Situação tranquilizada, o líder do campeonato retomou o domínio. Tentou coisas ainda no primeiro tempo – como aos 38, num chute de David Alaba, para fora, e aos 45, quando Lewandowski bateu forte, quase sem ângulo, por cima do gol. O segundo tempo começou, e a busca do terceiro gol continuou (como aos 10 minutos, numa bola cruzada de Kimmich, para fora). Até que o domínio bávaro na Allianz Arena rendeu o gol da virada, aos 18 minutos. Com um suave toque, Lewandowski deixou a bola com Coman, que vinha livre na esquerda. O francês concluiu firme, no canto esquerdo de Baumann, com um chute diagonal, e fez 3 a 2.

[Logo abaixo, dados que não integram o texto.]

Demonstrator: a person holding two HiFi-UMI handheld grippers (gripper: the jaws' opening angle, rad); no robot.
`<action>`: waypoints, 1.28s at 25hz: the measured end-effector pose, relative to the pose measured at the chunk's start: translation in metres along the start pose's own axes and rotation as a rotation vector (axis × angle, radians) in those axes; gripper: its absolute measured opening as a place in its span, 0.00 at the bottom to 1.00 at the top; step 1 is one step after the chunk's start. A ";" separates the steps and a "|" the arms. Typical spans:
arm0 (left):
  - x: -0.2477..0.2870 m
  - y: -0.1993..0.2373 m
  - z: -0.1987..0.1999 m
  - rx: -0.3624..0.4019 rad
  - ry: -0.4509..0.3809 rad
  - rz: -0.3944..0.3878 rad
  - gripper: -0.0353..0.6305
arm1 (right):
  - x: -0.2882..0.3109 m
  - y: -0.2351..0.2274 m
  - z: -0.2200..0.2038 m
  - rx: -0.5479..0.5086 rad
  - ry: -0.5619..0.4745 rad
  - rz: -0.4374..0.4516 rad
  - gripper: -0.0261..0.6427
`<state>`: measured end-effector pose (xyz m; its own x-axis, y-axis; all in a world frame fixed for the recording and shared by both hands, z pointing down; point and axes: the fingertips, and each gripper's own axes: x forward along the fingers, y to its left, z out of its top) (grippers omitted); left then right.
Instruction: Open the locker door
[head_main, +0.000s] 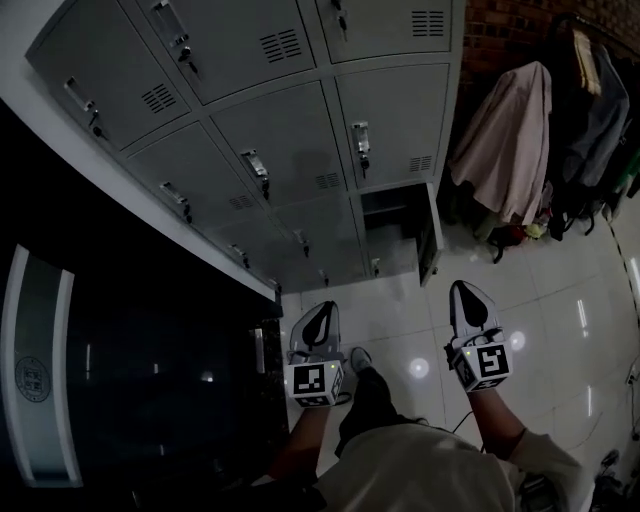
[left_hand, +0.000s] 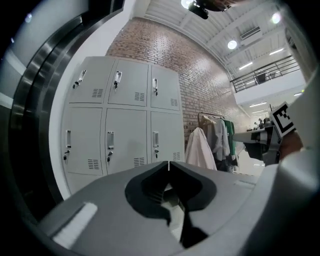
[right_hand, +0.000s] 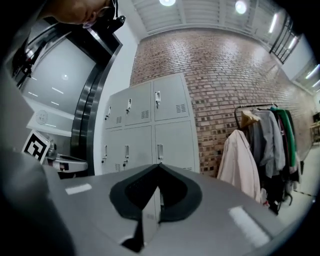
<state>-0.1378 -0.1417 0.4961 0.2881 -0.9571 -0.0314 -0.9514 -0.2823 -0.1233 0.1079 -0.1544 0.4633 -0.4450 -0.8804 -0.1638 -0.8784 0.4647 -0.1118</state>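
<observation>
The grey locker bank (head_main: 290, 140) stands ahead, also in the left gripper view (left_hand: 125, 125) and the right gripper view (right_hand: 150, 125). Its bottom right compartment (head_main: 392, 222) is dark inside, and its door (head_main: 429, 240) hangs swung outward. The other doors are closed, each with a handle and lock. My left gripper (head_main: 320, 310) is shut and empty, over the floor well short of the lockers; its tips meet (left_hand: 169, 163). My right gripper (head_main: 468, 292) is shut too, holding nothing, just right of the open door and apart from it (right_hand: 159, 165).
A clothes rack with a pale coat (head_main: 505, 140) and dark garments stands right of the lockers, against a brick wall (right_hand: 215, 85). A dark glass panel (head_main: 120, 380) runs along the left. The glossy white tile floor (head_main: 560, 310) lies below the grippers.
</observation>
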 end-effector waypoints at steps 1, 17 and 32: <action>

E só para constar, aos 21 minutos, já veio o 4 a 2. Robben cobrou outro escanteio, a bola foi até a segunda trave, e lá Arturo Vidal subiu alto para o cabeceio. A bola encobriu Baumann, e Uth ainda tentou tirar. Só que a tecnologia “hawk-eye” apontou ao juiz: a bola tinha entrado. Era o alívio definitivo. E deu tempo para Sandro Wagner, aos 45, dar números finais a mais um dia típico do Bayern quando enfrenta um adversário mais desafiador no Campeonato Alemão: pode até sofrer, mas quase sempre vence no final.

Outros jogos

A torcida do Borussia Dortmund dividiu-se entre o jogo e os alertas a Pierre-Emerick Aubameyang, que segue em meio às turbulentas negociações e notícias da eventual mudança para o Arsenal. Mas ao ver o jogo no Signal Iduna Park, os adeptos aurinegros ganharam ainda mais motivos para preocupação: viram um empate com o Freiburg por 2 a 2, que pelo menos ainda mantém o Dortmund na zona de classificação para as competições continentais. Shinji Kagawa até abriu o placar para os mandantes, aos 10 minutos do 1º tempo, mas coube a Nils Petersen ser o protagonista do dia: fez os dois gols da virada, ainda no primeiro tempo (21 minutos) e já no segundo (aos 23 minutos – um golaço, encobrindo do meio-campo o goleiro Roman Bürki). Quando a derrota era iminente, contudo, Jeremy Toljan salvou o ponto dos mandantes, nos acréscimos.

E o Hamburgo, novamente na zona de rebaixamento, ainda obteve um ponto contra o RB Leipzig: 1 a 1. Bruma colocou o time de Leipzig na frente, mas coube a Filip Kostic minorar o prejuízo dos hanseáticos.